Exactly as they appear below, repeat the lines from the one with "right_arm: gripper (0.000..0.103" through the one with "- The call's", and no others.

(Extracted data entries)
-.-.-

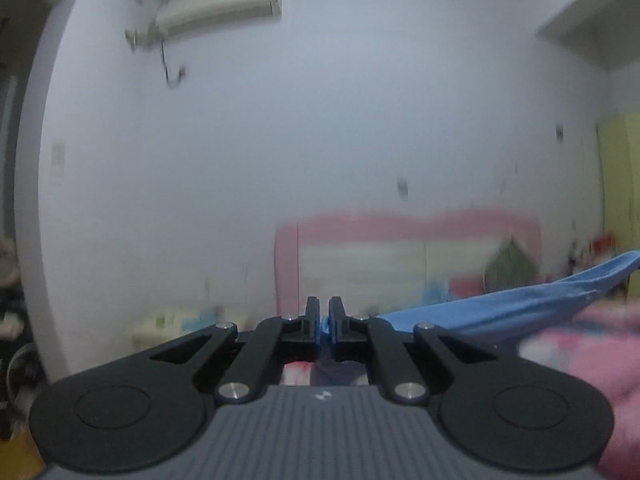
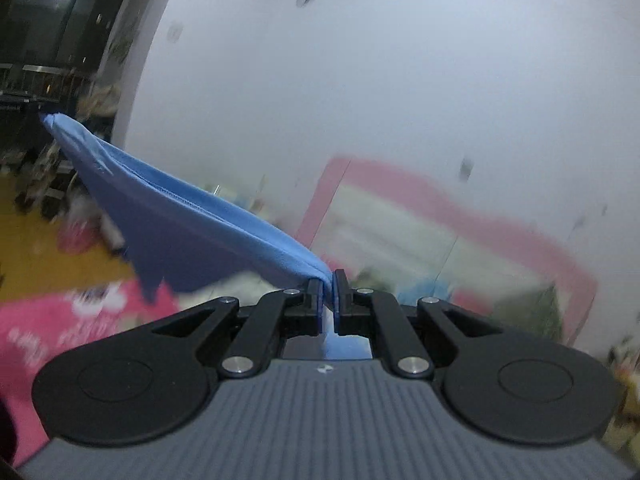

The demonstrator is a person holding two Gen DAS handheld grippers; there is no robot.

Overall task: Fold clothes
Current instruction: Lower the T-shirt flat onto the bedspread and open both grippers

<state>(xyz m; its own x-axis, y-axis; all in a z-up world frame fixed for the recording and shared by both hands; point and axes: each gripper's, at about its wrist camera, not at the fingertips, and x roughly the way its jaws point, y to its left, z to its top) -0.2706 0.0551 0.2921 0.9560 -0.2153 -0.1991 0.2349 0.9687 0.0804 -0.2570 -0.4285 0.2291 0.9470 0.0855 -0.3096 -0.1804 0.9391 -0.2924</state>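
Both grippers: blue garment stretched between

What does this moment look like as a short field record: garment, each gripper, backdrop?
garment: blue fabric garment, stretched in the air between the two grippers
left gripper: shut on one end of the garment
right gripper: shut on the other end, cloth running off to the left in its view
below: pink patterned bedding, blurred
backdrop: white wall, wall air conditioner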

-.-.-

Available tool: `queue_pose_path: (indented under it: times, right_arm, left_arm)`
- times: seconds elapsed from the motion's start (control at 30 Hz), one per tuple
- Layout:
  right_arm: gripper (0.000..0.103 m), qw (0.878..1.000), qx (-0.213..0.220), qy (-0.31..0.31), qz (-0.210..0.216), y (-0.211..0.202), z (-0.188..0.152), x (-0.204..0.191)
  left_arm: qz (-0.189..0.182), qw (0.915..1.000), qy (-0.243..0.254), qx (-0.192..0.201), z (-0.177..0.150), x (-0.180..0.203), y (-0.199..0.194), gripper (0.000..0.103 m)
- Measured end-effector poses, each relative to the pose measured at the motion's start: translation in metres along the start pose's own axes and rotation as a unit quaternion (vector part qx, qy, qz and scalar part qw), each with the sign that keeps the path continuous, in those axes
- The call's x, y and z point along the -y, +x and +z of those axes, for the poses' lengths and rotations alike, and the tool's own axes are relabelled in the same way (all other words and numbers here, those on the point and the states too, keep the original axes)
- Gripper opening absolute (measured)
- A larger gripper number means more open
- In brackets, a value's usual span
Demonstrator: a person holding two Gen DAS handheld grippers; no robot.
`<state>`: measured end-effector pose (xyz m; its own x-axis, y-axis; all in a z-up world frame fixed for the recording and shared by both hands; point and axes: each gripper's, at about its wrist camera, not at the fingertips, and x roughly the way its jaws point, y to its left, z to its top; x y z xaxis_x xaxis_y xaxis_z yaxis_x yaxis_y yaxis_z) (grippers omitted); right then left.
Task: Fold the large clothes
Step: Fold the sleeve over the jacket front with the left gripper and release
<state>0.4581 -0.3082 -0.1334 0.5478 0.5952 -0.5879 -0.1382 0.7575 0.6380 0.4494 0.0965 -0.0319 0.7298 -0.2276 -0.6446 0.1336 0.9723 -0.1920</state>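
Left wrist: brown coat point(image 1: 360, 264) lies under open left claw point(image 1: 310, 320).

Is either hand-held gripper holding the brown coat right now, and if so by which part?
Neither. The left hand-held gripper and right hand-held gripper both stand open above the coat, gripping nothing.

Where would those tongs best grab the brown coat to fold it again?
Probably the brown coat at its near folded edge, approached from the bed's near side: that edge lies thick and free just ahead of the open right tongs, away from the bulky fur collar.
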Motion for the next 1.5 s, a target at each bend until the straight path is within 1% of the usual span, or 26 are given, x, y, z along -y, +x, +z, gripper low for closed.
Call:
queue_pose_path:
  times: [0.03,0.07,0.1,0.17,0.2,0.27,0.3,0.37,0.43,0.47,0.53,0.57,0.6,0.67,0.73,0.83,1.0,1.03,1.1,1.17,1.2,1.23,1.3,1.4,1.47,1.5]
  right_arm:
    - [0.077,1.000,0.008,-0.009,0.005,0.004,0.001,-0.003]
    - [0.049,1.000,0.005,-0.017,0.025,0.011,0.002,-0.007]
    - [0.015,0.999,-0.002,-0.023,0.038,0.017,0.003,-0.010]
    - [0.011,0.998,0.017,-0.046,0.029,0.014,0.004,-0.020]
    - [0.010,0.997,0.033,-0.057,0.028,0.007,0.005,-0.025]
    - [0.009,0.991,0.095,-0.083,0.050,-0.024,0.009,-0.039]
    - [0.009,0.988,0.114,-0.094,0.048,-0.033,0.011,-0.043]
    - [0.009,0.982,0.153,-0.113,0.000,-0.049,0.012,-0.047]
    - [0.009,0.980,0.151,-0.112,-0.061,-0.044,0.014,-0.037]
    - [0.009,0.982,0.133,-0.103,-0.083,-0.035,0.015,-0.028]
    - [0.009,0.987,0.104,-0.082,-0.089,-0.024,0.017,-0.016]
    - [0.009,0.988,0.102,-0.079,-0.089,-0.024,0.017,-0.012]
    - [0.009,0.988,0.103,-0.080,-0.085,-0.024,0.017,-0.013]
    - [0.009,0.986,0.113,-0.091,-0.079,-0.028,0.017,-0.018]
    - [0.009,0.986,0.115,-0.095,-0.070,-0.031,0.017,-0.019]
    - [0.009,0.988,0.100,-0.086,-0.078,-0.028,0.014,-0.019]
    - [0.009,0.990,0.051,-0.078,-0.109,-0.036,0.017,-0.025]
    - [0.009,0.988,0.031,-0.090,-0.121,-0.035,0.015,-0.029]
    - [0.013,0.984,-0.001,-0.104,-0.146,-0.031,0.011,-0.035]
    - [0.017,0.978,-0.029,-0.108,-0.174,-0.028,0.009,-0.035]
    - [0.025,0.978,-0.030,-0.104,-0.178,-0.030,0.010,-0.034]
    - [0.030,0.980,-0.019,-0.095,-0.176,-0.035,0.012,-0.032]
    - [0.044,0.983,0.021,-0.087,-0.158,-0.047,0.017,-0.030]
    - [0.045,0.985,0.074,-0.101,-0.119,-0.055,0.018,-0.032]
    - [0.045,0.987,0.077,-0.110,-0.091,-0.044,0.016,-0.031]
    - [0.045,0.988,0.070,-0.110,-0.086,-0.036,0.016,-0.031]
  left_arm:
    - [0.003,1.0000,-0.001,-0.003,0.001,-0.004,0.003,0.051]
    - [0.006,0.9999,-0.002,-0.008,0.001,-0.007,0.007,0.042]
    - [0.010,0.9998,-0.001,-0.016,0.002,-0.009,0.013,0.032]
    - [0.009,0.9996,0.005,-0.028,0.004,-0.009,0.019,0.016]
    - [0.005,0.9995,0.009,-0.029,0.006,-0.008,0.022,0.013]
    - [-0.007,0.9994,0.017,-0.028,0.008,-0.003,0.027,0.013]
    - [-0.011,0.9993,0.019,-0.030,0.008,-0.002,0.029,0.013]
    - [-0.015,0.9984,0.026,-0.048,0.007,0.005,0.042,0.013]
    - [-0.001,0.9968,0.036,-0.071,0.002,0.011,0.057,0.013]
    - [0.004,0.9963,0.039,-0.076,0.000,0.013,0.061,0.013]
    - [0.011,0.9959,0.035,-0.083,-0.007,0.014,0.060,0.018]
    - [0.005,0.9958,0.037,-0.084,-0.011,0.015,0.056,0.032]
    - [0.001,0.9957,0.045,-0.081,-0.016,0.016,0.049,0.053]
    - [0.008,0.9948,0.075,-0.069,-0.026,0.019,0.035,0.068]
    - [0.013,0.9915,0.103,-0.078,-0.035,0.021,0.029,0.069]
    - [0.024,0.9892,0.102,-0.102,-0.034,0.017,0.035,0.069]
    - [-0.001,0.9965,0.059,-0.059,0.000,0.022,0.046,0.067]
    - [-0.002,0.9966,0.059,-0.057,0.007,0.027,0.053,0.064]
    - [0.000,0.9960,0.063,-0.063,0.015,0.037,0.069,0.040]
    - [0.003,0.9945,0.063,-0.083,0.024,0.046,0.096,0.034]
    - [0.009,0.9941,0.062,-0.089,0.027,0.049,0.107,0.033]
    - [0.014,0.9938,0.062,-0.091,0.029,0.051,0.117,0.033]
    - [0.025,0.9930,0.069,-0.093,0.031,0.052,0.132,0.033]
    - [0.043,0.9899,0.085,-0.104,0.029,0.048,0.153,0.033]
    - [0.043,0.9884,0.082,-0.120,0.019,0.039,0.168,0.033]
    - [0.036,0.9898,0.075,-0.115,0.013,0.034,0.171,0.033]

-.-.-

## Solution
  right_arm: gripper (0.000..0.103 m), qw (0.878..1.000), qx (-0.213..0.220), qy (-0.31..0.31), qz (-0.210..0.216), y (-0.211..0.202), z (-0.188..0.152), x (-0.204..0.191)
  left_arm: qz (-0.189..0.182), qw (0.915..1.000), qy (-0.243..0.254), qx (-0.192..0.201), z (-0.177..0.150), x (-0.180..0.203), y (-0.199..0.194), gripper (0.000..0.103 m)
- Measured end-effector poses, each relative to the pose measured at the motion's start: translation in metres along the start pose's own axes and rotation as a unit quaternion (vector part qx, qy, qz and scalar part qw), each with the sign that keeps the path continuous, in those axes
- The call's x, y and z point along the -y, +x and +z of those axes, for the poses' lengths and rotations alike, and the tool's own axes are relabelled in the same way (all other words and numbers here, those on the point and the states too, keep the original axes)

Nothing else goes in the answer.